Extinct subclass of reptiles

Parareptilia ("near-reptiles") is an extinct subclass of basal sauropsids ("reptiles"). Traditionally considered the sister taxon to Eureptilia (the group that likely contains all living reptiles and birds), its validity as a monophyletic clade has been disputed by modern cladistic analyses.

"Parareptiles" first arose near the end of the Carboniferous period and achieved their highest diversity during the Permian period. Several ecological innovations were first accomplished by "parareptiles" among reptiles. These include the first reptiles to return to marine ecosystems (mesosaurs), the first bipedal reptiles (bolosaurids such as Eudibamus), the first reptiles with advanced hearing systems (nycteroleterids and others), and the first large herbivorous reptiles, the pareiasaurs, the largest of which reached the sized of oxen. The only "parareptiles" to survive into the Triassic period were the procolophonoids, a group of small lizard-like generalists, omnivores, and herbivores. The largest family of procolophonoids, the procolophonids, rediversified in the Triassic, but subsequently declined and became extinct by the end of the period.

Compared to most "eureptiles", "parareptiles" retained fairly "primitive" characteristics such as robust, low-slung bodies and large supratemporal bones at the back of the skull. While all but the earliest eureptiles were diapsids, with two openings at the back of the skull, "parareptiles" were generally more conservative in the extent of temporal fenestration. In its modern usage, Parareptilia was first utilized as a cladistically correct alternative to Anapsida, a term which historically referred to reptiles with solid skulls lacking holes behind the eyes. Nevertheless, not all "parareptiles" have "anapsid" skulls, and some do have large holes in the back of the skull. They also had several unique adaptations, such as a large pit on the maxilla, a broad prefrontal-palatine contact, and the absence of a supraglenoid foramen of the scapula.

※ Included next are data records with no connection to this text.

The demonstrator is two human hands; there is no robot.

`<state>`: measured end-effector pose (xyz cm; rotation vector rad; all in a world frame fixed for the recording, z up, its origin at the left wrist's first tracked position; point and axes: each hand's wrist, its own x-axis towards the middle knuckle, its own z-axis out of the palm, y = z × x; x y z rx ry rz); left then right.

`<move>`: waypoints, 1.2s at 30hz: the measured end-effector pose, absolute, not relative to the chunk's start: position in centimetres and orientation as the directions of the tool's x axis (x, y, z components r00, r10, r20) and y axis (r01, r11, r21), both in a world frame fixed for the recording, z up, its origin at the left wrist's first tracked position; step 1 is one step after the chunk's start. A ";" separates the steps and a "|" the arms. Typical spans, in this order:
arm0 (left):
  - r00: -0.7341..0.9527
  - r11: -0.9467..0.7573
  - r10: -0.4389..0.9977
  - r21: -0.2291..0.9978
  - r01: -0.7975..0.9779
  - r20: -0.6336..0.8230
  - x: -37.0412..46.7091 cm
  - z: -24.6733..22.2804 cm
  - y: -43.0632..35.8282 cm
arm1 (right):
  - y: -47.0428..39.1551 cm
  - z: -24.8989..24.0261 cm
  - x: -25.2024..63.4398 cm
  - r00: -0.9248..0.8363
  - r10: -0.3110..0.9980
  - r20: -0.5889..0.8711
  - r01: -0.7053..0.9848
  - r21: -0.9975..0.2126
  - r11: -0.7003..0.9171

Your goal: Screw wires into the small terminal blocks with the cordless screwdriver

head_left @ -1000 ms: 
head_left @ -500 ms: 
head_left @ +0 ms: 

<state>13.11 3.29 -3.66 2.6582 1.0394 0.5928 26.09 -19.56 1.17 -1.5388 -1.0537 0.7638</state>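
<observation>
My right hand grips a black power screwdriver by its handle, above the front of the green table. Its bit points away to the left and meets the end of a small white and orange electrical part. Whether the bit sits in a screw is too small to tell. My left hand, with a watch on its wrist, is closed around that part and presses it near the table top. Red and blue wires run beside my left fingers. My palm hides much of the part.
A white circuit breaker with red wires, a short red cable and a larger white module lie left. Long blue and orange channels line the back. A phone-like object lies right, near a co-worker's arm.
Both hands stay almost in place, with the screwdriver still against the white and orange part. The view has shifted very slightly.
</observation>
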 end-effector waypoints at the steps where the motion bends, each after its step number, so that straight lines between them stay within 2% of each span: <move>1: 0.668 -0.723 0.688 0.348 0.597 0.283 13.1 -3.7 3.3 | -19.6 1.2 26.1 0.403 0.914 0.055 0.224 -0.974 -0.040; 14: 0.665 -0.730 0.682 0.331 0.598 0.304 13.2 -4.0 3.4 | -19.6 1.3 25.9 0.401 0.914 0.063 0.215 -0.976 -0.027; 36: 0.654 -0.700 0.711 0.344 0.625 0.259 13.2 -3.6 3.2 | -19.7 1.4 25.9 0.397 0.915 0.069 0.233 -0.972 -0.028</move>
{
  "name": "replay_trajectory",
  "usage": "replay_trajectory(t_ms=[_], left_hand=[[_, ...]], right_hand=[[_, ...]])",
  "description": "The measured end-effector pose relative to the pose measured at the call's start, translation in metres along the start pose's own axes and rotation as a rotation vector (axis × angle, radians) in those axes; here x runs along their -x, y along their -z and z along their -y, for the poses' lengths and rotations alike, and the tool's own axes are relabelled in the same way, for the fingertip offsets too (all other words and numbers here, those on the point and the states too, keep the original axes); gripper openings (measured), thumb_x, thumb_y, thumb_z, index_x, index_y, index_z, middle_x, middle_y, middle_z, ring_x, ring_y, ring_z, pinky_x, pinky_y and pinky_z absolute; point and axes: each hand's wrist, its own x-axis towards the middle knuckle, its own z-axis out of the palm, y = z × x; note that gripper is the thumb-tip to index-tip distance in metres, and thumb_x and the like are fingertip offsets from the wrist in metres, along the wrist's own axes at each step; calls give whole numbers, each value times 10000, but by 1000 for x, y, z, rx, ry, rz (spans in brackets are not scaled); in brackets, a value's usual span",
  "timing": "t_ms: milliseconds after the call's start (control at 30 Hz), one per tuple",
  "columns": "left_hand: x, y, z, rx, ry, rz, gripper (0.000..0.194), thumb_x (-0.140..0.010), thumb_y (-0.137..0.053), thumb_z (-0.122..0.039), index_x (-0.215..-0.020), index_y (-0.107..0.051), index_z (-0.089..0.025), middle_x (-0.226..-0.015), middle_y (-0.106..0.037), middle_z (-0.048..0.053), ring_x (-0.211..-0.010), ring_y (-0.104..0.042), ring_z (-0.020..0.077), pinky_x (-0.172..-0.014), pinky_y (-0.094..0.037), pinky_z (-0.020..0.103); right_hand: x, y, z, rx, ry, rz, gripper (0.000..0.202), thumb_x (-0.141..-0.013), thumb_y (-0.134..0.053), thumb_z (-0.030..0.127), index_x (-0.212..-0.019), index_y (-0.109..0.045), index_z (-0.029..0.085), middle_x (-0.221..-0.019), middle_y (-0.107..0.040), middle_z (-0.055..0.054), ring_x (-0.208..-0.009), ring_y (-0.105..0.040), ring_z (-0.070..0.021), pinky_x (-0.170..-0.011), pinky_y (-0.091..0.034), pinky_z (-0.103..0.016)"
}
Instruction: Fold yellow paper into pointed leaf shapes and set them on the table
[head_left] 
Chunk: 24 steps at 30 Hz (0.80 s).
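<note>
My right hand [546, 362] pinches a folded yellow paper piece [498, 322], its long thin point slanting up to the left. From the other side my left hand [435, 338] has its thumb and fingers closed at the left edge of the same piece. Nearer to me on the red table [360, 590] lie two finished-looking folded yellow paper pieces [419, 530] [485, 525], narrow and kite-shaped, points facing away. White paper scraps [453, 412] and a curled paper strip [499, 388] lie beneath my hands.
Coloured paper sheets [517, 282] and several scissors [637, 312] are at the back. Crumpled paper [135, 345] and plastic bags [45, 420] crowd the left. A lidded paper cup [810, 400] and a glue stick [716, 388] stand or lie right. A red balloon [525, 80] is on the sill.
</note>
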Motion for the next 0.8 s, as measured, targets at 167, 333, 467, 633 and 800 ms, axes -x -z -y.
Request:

Like many other so-called "anapsids", "parareptiles" were historically understudied. Interest in their relationships was reinvigorated in the 1990s, when several studies argued that Testudines (turtles and their kin) were members of Parareptilia. Although this would suggest that Parareptilia was not extinct after all, the origin of turtles is still heavily debated. Many other morphological or genetic analyses find more support for turtles among diapsid eureptiles such as sauropterygians or archosauromorphs, rather than "parareptiles".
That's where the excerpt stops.